The Future is Female
And while there is a mix of sobriety fans, the sober curious crowd seems to be dominated by women, which is something that Holly Whitaker, author of a new book Quit like a Woman ($29.99, Bloomsbury), believes is down to the ‘feminine’ approach of the sober community.
“The goal of the feminine-centric work is not – as conceptualised in some other programs – to be sober,” she writes. “Me telling you that your only task is to stop drinking… is yet another masculine, goal-centric, brownie-points-earing trope that places the prize above the process.”
Instead, the idea, she says, is to create a situation you no longer have to escape from and a life you no longer have to ‘numb’. It’s this concept that she wanted to explore when she started The Tempest (jointempest.com) a few years ago, an online resource and community to help people become sober. She now has 28 employees. Their goal? To reframe the thinking around drinking.
A quote on their homepage gets to the heart of it: “Am I an alcoholic” is the wrong question. Try this instead, ‘Is alcohol getting in the way of my best life?” It’s a sentiment that Fowler (and many other sober curious people) can relate to.

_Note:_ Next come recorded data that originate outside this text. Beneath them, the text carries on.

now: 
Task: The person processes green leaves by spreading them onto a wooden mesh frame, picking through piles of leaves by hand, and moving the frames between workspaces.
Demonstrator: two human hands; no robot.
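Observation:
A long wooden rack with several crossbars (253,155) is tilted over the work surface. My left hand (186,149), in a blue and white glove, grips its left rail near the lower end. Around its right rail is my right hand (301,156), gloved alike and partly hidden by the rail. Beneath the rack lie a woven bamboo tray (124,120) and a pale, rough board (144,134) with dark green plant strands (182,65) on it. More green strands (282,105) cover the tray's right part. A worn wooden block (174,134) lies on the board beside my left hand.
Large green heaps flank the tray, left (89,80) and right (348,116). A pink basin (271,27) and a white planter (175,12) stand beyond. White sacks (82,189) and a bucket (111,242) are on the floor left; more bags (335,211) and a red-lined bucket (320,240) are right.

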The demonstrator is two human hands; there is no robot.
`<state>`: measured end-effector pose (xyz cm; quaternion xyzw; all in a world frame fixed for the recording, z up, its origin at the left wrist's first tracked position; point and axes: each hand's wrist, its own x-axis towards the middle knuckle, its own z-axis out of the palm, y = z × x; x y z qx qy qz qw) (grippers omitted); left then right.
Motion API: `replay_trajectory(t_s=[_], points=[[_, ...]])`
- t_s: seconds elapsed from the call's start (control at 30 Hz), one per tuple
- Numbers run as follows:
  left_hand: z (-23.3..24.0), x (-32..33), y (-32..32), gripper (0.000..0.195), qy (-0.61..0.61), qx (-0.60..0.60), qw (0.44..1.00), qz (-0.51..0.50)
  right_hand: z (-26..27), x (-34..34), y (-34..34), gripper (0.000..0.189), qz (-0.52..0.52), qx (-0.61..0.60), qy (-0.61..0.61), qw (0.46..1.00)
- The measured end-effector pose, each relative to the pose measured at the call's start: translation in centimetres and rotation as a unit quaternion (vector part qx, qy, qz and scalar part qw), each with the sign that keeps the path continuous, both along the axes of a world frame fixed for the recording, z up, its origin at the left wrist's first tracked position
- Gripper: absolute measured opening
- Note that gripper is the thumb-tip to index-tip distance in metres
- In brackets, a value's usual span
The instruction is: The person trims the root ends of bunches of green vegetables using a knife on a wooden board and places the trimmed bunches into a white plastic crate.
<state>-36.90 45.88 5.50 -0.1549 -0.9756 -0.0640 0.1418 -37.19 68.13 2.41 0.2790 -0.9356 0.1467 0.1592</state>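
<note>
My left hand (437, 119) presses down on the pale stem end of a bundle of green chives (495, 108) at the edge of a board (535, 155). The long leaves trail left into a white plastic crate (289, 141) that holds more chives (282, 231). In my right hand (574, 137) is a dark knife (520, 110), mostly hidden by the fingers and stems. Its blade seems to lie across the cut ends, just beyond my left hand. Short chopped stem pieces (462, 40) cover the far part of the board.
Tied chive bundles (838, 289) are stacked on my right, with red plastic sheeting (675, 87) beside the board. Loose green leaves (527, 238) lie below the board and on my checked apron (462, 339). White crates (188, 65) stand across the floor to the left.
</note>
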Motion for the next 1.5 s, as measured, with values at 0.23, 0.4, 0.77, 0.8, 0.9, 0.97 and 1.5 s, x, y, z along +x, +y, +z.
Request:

“I now understand that I was using alcohol to essentially distract myself from my anxiety, “she explains. “Giving up alcohol was something that I, personally, had control of so I wasn’t averse to it and it was almost a relief.”
That feeling of ‘relief’ could explain why the sober curious community doesn’t feel like they need to hide their sobriety as they may have done in the past. In fact, it’s quite the opposite.
When they’re not partying at sober dance parties, they shout about it out from the digital rooftops, sharing hundreds of photos labelled #soberlyfe and memes like ‘You’re a superstar without the booze at the bar” and “I never woke up grateful I drank”.
And given the events of the past few months, it’s a message that is more relevant than ever, especially as worldwide lockdowns are ongoing. Within days of the those very first lockdowns, an influx of memes made the rounds. Cute photos and pretty fonts reading “Rose all day” and “How early is too early for chardonnay?”
Not surprisingly the sober community came out swinging, replying with their own witty memes, including “if you can get through this sober, you can get through anything!”.
Rethinking the habit
Humorous memes aside, Dr Mark Deady, post-doctoral research fellow at the Black Dog Institute, says turning to alcohol in times of stress isn’t always the best idea.
“Ironically, and importantly, using alcohol to cope with anxiety has actually been shown to increase levels of anxiety and particularly increase anxiety disorders like panic disorder and social anxiety,” he explains.
But how do you know if you have a problem? Deady says the best way is to ask yourself how alcohol may be affecting your life or the lives of those around you, especially your loved ones.
“I think often when we talk about this sort of stuff our minds go to being arrested or fired or having some catastrophic chronic alcohol-related condition,” he suggests. “But it may be, and especially in that early phase, much smaller indicators than that.”
Instead, he says, one of the big questions to ask yourself is have you been drinking at a time that you promised yourself you wouldn’t. Secondly, do you get drunk without meaning to, and lastly, do you struggle to manage certain circumstances without alcohol (say, a party or work stress).
“If someone finds that they are answering yes to those questions it doesn’t necessarily mean they an alcohol disorder, “ he says, “but it’s indicative that they might not have full control over their drinking and they might need reshape their relationship with alcohol.”
And if you do feel like you need to rethink your drinking habits, don’t worry there’s literally thousands of others in the same boat. Just search #sobercurious online, make yourself a mocktail and settle in for the long haul.